PROBLEM -
Exact copy, no pictures: return only the lines below from the line with "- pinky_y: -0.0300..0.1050" up to and including the line with "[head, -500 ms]".

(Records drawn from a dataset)
+++
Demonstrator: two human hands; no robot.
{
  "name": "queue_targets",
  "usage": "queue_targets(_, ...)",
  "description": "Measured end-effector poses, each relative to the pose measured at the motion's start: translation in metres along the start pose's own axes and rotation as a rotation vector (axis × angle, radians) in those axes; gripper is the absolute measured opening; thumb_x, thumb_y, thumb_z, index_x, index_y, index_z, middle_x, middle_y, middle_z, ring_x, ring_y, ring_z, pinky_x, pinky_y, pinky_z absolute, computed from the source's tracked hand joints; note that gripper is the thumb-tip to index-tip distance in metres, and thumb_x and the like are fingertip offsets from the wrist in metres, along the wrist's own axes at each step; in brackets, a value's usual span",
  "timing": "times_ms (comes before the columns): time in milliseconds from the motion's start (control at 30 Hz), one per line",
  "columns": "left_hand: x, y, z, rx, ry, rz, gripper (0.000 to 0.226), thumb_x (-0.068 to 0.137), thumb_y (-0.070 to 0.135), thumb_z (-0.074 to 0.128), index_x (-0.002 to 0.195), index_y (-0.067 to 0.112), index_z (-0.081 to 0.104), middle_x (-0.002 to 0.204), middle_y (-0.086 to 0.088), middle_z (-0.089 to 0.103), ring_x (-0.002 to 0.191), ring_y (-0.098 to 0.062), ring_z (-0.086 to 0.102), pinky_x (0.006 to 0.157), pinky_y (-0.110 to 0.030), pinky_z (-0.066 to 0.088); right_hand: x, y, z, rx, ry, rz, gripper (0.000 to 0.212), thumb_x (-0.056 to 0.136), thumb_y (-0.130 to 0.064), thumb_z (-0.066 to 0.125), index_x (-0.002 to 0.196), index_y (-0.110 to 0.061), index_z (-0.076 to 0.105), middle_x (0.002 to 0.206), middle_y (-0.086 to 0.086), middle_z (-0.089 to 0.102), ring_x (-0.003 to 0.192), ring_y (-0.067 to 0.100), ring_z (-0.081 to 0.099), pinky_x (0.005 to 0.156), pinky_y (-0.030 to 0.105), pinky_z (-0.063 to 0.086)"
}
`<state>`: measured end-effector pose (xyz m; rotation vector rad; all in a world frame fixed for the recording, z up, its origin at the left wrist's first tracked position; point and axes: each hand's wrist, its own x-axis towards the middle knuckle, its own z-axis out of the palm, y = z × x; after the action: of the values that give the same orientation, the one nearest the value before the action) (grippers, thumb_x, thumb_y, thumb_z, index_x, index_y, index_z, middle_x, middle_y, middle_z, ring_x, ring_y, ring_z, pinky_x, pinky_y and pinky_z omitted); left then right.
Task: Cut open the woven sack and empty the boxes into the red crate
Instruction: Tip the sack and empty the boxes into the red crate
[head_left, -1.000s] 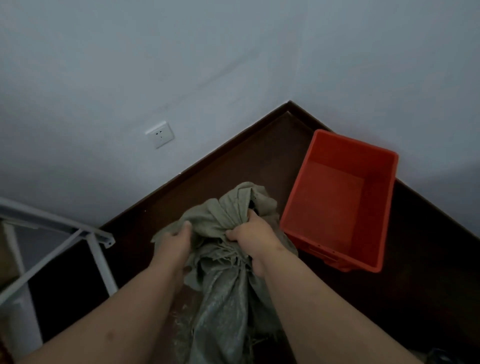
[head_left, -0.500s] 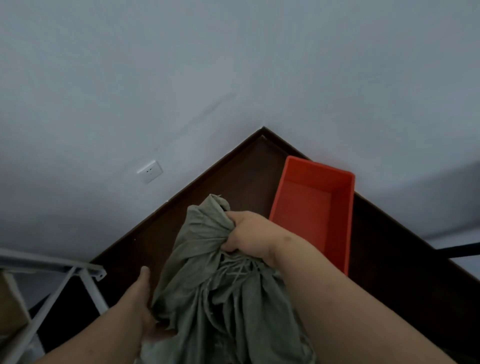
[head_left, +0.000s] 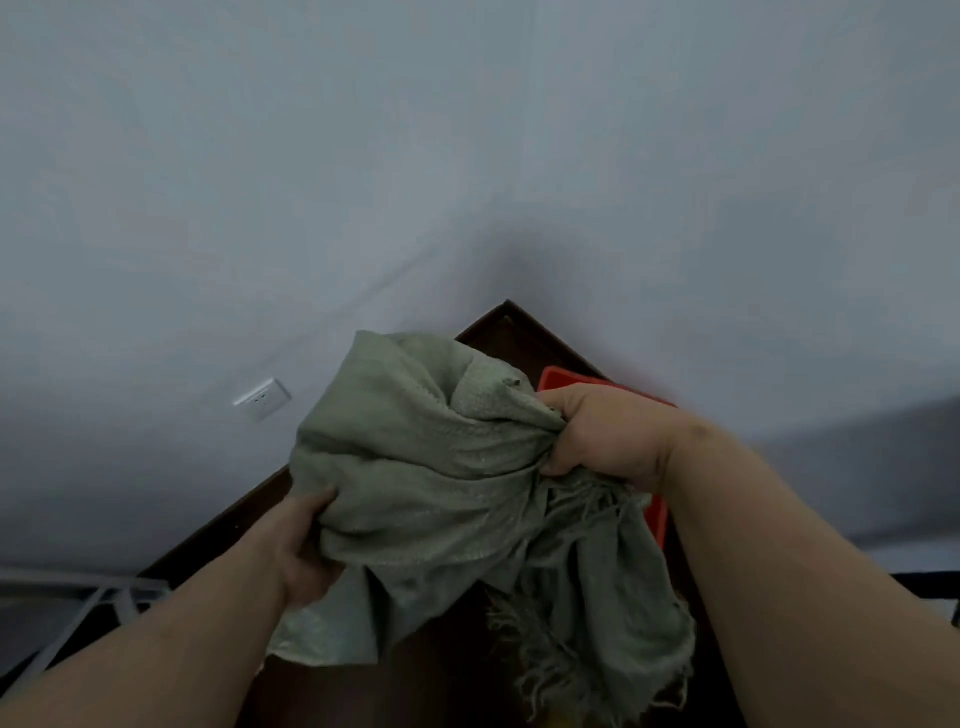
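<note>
Here the red crate (head_left: 655, 512) shows only as a thin rim and a corner, low in the room's corner on the dark floor (head_left: 524, 338); the sack and the right forearm cover the rest, so what lies inside it cannot be told. The woven sack (head_left: 441, 467) is held up in the air in front of the crate, bunched into a soft, crumpled mass of grey-green plastic weave with a fine, faintly shiny mesh texture. Its bulk runs roughly from upper left to lower right, and its frayed, stringy edge hangs down at the lower right, threads dangling loose. No boxes are visible, and whether any are within the folds cannot be told. The right hand (head_left: 602, 436) is clenched around a gathered twist of the fabric at the upper right, thumb and fingers wrapped tight. The left hand (head_left: 301, 551) grips the sack's lower left side, thumb pressed on top of the cloth and fingers tucked beneath. A white wall socket (head_left: 262, 399) sits on the pale wall (head_left: 467, 156) to the left, and part of a white metal frame (head_left: 78, 603) shows at the lower left edge.
</note>
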<state>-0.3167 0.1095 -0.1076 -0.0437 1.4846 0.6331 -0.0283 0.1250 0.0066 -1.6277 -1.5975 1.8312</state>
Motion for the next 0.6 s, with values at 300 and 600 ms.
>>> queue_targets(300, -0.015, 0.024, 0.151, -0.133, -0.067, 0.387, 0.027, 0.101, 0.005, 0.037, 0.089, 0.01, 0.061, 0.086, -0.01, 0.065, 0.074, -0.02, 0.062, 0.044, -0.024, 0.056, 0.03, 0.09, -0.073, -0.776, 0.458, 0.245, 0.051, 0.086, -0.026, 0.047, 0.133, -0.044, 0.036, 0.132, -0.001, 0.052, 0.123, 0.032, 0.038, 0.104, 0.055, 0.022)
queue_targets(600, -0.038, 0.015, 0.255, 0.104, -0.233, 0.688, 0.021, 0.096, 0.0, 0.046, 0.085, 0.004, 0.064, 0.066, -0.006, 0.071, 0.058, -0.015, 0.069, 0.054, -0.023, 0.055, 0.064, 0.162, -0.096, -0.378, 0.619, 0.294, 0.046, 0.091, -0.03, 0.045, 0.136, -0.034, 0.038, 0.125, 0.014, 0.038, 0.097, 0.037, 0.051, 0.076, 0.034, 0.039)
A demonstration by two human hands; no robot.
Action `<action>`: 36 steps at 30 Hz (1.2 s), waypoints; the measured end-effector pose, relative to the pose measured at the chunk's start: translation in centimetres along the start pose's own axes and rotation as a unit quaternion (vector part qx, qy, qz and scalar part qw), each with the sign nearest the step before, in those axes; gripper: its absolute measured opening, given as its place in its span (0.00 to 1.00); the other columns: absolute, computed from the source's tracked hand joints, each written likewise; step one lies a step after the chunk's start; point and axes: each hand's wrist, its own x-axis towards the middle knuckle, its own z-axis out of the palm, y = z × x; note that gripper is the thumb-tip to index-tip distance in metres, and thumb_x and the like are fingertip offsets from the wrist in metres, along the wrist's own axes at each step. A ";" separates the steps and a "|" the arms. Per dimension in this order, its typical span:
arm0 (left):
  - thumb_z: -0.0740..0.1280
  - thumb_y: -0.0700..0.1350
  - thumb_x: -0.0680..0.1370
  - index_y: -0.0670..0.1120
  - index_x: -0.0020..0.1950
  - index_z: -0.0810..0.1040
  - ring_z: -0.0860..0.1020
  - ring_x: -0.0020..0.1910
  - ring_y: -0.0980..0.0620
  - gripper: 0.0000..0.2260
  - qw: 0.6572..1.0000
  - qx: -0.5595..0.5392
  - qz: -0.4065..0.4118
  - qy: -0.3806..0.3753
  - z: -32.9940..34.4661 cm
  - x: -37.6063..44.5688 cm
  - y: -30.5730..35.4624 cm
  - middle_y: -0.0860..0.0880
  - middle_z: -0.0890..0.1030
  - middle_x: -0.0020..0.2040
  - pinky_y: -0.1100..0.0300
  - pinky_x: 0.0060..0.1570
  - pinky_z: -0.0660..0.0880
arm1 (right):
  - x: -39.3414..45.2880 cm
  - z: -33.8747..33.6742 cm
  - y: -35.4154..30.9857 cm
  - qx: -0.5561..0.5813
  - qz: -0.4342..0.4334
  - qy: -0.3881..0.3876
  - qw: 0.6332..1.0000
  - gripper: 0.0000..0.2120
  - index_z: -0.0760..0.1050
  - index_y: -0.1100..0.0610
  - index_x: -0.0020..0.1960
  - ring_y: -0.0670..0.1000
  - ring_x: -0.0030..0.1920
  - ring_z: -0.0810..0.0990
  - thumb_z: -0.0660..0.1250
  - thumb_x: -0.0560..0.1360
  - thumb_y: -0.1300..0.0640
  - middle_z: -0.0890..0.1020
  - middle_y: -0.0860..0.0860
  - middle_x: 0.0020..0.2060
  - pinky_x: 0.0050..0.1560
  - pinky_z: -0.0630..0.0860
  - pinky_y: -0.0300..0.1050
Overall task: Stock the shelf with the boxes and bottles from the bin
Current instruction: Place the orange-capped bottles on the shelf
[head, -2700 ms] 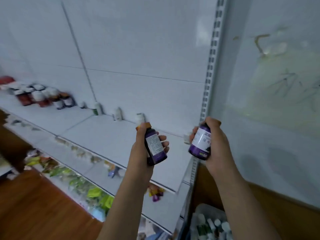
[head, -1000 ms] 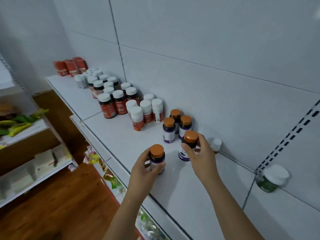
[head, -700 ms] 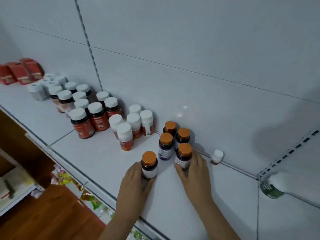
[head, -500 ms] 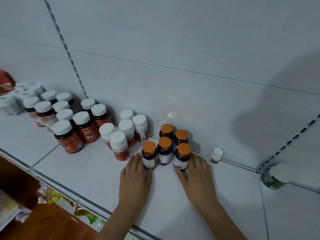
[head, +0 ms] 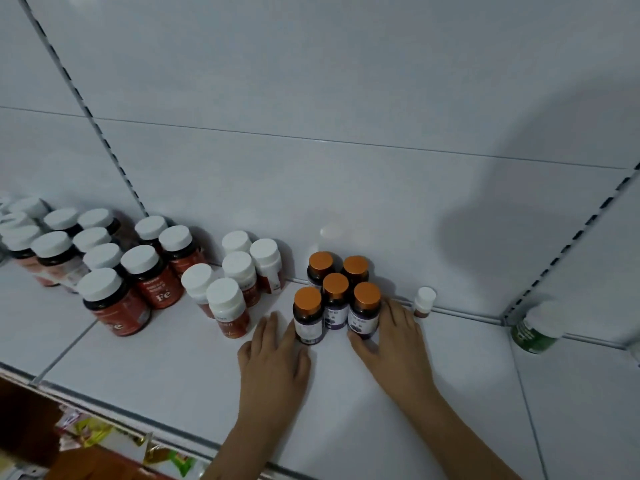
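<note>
On the white shelf (head: 173, 368) stand five dark purple bottles with orange caps, close together near the back wall (head: 311, 98). The left hand (head: 273, 358) lies flat on the shelf with its fingers straight; its grip is open and holds nothing, and the fingers touch the side of the front left bottle (head: 307, 315). The right hand (head: 398, 344) also lies with straight fingers, its grip open, and the fingers and thumb press against the front right bottle (head: 365, 310). Between these two stands a middle bottle (head: 335, 299), and behind it stand two more, the back left bottle (head: 320, 266) and the back right bottle (head: 355, 268), just beside the wall. All five stand upright.

To the left stand white-capped bottles (head: 227, 306) with red labels, and further left bigger red bottles (head: 114, 303) marked "Fe". Just beside the right hand stands a small white-capped vial (head: 424, 301). Far to the right a green bottle (head: 535, 332) leans on the next shelf panel.
</note>
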 end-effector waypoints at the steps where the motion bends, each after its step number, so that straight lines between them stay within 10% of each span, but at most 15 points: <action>1: 0.52 0.56 0.77 0.52 0.72 0.71 0.65 0.74 0.43 0.25 1.000 -0.004 0.006 -0.001 -0.1 -0.3 0.0 0.44 0.69 0.74 0.47 0.65 0.68 | 0.1 0.0 0.0 0.004 -0.001 -0.001 1.000 0.28 0.71 0.55 0.66 0.51 0.59 0.75 0.69 0.72 0.42 0.78 0.49 0.58 0.61 0.70 0.43; 10: 0.68 0.45 0.76 0.47 0.69 0.72 0.72 0.62 0.48 0.21 0.987 -0.149 -0.043 0.044 -1.7 -6.9 2.5 0.49 0.73 0.64 0.50 0.62 0.72 | -2.2 -3.5 0.9 0.141 0.059 -0.064 0.986 0.35 0.58 0.58 0.77 0.52 0.73 0.64 0.67 0.77 0.45 0.65 0.54 0.73 0.70 0.58 0.38; 19: 0.58 0.54 0.78 0.51 0.70 0.71 0.70 0.66 0.55 0.21 0.954 -0.228 0.189 -0.035 0.7 -15.5 21.6 0.55 0.72 0.66 0.56 0.65 0.70 | -15.5 -20.7 11.6 0.108 0.127 0.073 0.983 0.29 0.59 0.52 0.78 0.47 0.74 0.62 0.58 0.81 0.42 0.64 0.48 0.74 0.74 0.63 0.46; 36: 0.51 0.62 0.79 0.53 0.76 0.65 0.66 0.66 0.65 0.27 0.738 -0.247 0.565 -0.274 6.4 -37.5 55.7 0.59 0.68 0.69 0.77 0.63 0.59 | -51.0 -48.7 30.3 -0.034 0.430 0.290 0.854 0.29 0.61 0.54 0.77 0.47 0.72 0.64 0.56 0.81 0.41 0.69 0.50 0.72 0.70 0.58 0.38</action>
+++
TASK RESULT -
  - pinky_y: -0.0300..0.1050
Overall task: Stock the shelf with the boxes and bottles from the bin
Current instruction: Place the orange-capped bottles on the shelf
[head, -2700 ms] 
[head, -1000 ms] 
[head, -700 ms] 
[head, -500 ms] 

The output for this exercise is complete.